I have a WordPress function that I want to run once daily at a specific time. How should I go about doing this, since WP cron cannot be set to a particular time?

  • See if this can help Codex Dec 13, 2013 at 7:02
  • 1
    How specific time? You can create WP cron events for specific time, it just won't be precisely executed.
    – Rarst
    Dec 13, 2013 at 10:15

3 Answers 3


you can absolutely use wp_cron to specify a time:

add_action( 'my_scheduled_event', 'prefix_my_scheduled_event' );
 * On the scheduled action hook, run a function.
function prefix_my_scheduled_event() {
    // do something 
//going to use the strtotime function, so a good habit to get into is to set the PHP timezone to UTC
default_timezone_set( 'UTC' );
//define a timestamp to run this the first time.  4:20 is as good a time as any.
$timestamp = strtotime( '2013-12-14 16:20:00' ); 
//set a recurrence interval - WP has three default intervals: hourly, daily & twicedaily
$recurrence = 'daily';
//define the hook to run
$hook = 'my_scheduled_event'
//you can pass arguments to the hooked function if need be.  this parameter is optional:
$args = null;
//the following will run your function starting at the time defined by timestamp and recurring every $recurrence
wp_schedule_event( $timestamp, $recurrence, $hook, $args );

This is an over simplified example.
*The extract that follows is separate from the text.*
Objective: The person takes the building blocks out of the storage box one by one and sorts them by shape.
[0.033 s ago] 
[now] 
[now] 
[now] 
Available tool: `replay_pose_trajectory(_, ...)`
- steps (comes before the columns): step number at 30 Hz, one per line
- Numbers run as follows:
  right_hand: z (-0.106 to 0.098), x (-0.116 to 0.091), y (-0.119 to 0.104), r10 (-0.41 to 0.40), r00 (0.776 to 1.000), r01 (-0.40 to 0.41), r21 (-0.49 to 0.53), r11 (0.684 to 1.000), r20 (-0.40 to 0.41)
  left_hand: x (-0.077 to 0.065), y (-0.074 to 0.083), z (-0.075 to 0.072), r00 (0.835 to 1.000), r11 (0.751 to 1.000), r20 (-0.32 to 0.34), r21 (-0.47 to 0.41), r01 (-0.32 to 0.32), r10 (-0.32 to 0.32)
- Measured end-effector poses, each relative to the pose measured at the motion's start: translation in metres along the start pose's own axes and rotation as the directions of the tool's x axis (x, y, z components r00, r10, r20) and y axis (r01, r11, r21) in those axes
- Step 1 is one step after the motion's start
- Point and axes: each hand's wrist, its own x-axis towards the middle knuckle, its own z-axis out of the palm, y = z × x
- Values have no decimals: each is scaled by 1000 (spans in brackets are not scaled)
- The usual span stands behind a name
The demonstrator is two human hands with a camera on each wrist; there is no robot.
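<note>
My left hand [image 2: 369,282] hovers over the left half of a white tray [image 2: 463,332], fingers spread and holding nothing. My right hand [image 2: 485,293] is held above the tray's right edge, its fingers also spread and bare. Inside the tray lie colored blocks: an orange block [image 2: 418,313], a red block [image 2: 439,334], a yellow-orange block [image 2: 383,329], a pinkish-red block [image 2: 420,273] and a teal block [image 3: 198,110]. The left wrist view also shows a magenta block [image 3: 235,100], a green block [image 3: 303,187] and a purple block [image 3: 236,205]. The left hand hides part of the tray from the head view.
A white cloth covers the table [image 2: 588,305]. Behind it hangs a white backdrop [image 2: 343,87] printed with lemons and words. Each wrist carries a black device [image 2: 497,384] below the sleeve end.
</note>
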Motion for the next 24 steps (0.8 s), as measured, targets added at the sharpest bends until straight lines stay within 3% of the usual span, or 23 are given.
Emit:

Some type of checking needs to be done so that you don't end up with a boatload of hooks scheduled, but it should give you an idea of how to set it up for a particular time. Further, it needs to be understood that wp_cron is triggered by page loads so if your site hasn't got huge amounts of traffic, then the function won't fire precisely at the time defined. There are workarounds for this though.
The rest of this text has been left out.